Le dernier film du metteur en scène (Nuages épars, Midaregumo, 1967) offre un nouveau portrait de femme sous la neige. Yumiko (Yoko Tsukasa) est enceinte, son mari bientôt sera en poste à Washington. Leur bonheur prend fin brutalement lorsqu’il meurt dans un accident de voiture. Shiro, le conducteur responsable bien que reconnu non coupable par les autorités, souhaite verser une pension à Yumiko qui l’accepte un temps puis refuse. Ici encore Naruse filme le veuvage, la perte d’un enfant car Yumiko avorte, le rejet de l’argent, l’éloignement puis des retrouvailles non désirées, une femme convoitée, exploitée, mais ici l’homme (Shiro) est honnête et bon. La douleur les sépare d’abord puis l’amour naissant, non réciproque et bientôt réprimé par Yumiko qui s’interdit tout débordement émotionnel. Le destin les réunit dans le village natal de la jeune femme. La pluie provoque la fièvre de Shiro. Elle le soigne, lui prend la main, le regarde, l’accepte enfin. Quelle connaissance des êtres fallait-il pour filmer Yumiko mi troublée, mi sereine. Pourtant elle résiste encore. C’est dans un parc ensoleillé qu’elle dit à Shiro, déjà convalescent, que durant cinq mois d’hiver son village natal est isolé sous la neige. Lorsqu’à la fin du film Yumiko cède enfin à son élan dans l’escalier qui la conduit chez son futur amant son visage au teint tantôt éburné, tantôt céruléen, laisse percer le désir et le besoin d’être ensemble.
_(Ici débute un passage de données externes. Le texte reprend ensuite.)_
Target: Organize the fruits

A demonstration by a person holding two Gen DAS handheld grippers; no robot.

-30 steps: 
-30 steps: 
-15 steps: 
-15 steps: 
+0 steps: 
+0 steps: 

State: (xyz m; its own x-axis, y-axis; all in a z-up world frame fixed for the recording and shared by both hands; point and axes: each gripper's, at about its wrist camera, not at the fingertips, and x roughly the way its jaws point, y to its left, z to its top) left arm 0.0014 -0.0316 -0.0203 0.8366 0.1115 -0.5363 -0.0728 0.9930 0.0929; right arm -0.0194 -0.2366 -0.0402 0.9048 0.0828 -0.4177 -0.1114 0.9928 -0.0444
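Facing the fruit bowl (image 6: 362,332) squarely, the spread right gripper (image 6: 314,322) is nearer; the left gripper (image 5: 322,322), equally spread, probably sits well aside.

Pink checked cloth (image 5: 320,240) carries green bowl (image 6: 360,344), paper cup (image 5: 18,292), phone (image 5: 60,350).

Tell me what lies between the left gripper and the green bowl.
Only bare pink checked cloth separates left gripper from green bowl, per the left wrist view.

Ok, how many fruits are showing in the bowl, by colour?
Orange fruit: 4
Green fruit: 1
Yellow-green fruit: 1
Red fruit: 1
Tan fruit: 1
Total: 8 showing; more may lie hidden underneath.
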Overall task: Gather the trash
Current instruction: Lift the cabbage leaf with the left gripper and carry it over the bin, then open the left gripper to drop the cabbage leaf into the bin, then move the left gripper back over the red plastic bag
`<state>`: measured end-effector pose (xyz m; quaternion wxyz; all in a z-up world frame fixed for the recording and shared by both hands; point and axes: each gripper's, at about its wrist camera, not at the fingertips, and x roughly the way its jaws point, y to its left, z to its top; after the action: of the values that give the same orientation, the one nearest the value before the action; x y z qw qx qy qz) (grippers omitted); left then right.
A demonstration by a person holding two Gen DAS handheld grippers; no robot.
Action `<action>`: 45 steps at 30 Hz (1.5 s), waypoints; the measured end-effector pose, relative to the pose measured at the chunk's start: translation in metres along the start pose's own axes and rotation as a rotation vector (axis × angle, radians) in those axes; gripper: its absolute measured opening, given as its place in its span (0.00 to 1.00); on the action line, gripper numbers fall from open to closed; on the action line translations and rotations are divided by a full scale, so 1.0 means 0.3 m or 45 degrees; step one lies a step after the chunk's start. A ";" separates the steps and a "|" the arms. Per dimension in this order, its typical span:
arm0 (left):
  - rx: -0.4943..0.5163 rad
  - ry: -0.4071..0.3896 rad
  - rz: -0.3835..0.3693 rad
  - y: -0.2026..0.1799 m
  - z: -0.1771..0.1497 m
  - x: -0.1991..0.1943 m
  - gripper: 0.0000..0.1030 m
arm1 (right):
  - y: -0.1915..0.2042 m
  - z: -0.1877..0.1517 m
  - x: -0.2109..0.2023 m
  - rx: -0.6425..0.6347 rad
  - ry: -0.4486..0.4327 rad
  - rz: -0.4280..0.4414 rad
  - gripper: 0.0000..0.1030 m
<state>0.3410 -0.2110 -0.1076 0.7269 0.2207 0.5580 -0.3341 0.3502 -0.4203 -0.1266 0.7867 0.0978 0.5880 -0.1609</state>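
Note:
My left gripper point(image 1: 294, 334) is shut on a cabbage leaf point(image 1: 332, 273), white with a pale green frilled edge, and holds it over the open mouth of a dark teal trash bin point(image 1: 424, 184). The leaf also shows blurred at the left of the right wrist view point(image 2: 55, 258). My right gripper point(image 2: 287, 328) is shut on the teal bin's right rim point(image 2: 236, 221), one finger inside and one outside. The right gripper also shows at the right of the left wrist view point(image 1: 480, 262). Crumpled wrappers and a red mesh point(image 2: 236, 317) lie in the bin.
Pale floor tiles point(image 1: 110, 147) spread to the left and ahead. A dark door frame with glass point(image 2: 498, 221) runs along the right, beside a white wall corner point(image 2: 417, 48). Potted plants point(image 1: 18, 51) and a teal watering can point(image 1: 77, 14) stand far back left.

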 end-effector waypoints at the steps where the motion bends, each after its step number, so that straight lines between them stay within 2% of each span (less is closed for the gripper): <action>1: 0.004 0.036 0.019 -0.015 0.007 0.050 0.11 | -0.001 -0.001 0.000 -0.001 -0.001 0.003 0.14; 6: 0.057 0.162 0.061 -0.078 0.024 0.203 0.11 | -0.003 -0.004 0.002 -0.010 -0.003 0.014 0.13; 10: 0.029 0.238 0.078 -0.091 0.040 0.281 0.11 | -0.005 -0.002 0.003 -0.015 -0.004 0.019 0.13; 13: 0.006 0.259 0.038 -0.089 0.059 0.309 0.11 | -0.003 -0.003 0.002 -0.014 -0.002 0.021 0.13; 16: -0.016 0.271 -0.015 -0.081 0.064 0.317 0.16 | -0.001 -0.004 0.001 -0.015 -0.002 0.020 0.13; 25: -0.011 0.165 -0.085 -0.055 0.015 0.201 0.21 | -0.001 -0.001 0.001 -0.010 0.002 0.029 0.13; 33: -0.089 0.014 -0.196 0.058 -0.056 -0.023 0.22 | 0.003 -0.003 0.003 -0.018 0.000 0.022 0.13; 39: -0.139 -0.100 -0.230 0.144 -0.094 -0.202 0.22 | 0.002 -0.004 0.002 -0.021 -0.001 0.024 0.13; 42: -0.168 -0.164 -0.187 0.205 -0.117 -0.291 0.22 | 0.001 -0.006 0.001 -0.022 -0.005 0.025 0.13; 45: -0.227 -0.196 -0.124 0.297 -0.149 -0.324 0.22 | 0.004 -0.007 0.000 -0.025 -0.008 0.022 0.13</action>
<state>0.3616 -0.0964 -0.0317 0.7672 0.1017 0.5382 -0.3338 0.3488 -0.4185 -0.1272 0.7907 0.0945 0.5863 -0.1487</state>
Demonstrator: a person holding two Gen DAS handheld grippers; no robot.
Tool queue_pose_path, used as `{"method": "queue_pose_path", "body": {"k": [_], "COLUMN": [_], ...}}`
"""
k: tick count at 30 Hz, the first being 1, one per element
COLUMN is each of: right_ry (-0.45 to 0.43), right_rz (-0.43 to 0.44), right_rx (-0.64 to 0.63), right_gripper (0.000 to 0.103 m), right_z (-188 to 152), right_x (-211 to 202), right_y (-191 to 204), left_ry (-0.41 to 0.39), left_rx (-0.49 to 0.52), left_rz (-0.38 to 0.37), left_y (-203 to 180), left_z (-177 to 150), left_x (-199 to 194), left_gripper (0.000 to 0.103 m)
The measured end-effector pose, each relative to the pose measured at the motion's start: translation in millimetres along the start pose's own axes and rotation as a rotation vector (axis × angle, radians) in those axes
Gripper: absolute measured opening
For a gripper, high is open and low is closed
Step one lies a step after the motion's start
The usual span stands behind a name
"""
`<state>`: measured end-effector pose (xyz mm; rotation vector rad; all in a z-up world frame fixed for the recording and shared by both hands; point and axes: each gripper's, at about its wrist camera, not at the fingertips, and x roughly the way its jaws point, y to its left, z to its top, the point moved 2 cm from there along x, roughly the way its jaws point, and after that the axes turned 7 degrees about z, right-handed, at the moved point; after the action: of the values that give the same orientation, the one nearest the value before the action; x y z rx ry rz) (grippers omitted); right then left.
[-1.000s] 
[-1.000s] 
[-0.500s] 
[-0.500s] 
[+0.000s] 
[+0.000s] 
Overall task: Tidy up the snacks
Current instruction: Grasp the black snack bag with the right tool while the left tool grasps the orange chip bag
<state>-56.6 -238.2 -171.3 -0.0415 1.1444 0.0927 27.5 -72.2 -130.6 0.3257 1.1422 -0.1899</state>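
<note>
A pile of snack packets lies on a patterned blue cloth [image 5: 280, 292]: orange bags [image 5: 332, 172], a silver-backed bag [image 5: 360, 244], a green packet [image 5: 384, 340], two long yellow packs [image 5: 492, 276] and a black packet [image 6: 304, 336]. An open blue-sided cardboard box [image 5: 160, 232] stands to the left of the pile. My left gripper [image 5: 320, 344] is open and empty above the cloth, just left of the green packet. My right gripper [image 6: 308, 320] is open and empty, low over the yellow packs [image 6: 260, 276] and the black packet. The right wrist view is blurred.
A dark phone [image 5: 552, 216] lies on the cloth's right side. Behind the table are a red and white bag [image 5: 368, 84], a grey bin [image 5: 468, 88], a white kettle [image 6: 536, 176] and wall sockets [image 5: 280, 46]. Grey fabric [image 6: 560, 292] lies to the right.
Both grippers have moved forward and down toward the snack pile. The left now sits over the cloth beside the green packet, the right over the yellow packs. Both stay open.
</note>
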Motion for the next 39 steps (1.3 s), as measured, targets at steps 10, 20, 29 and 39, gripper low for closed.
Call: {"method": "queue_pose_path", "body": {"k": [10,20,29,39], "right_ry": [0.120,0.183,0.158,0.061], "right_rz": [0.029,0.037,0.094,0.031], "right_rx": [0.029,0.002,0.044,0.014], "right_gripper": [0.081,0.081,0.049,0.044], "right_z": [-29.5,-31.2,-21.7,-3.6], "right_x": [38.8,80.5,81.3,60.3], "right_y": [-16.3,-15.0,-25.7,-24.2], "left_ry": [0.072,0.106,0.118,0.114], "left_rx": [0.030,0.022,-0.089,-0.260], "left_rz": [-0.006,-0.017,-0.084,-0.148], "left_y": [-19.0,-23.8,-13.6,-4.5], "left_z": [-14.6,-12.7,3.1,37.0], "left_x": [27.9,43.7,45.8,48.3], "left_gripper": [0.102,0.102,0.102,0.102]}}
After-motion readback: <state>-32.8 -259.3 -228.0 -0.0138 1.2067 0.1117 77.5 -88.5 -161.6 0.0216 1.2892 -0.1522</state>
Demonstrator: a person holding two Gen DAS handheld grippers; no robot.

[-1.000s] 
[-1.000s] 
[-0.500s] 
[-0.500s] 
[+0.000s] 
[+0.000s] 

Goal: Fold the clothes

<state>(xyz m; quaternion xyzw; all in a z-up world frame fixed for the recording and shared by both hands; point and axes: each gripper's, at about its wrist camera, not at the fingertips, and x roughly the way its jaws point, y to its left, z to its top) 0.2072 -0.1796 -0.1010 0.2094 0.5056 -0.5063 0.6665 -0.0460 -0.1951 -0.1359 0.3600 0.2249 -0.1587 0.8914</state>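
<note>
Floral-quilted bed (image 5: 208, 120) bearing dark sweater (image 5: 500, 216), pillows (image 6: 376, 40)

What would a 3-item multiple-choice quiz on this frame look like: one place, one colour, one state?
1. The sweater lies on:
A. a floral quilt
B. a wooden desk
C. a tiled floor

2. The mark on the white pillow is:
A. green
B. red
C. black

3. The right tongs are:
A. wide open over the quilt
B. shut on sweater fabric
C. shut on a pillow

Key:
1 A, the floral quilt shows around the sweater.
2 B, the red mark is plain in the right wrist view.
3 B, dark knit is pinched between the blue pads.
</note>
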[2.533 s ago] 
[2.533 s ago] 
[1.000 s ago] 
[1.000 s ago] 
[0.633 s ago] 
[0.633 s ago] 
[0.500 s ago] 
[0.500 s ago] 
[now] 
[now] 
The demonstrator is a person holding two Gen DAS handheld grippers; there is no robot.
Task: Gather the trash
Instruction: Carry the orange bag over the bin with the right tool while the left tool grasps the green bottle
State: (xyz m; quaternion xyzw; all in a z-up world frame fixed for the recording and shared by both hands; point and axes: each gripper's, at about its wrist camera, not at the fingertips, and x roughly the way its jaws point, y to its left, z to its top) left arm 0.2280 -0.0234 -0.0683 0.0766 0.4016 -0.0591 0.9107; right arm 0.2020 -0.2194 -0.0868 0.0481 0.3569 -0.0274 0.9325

Mais il est trop tard car afin de lui éviter de souffrir il a demandé une nouvelle mutation. Après une nuit d’adieu la séparation, qui bien sûr évoque la fin de In the mood for love, est d’une stupéfiante concision. Yumiko marche sur les rives d’un lac tandis que Shiro part pour Lahore. Leur coeur en hiver souffre d’aimer en vain.
Le peintre Whistler avait raison : seul le travail peut effacer la trace du travail. Comment Naruse parvient-il à enclore ces visages presque immobiles et néanmoins agités de soubresauts, comment peut-il saisir entre deux plans une vie qui bascule ? C’est un mystère. Par chance la neige fond parfois pour laisser place au plaisir et au bonheur mais Naruse préféra filmer l’autre visage de notre condition.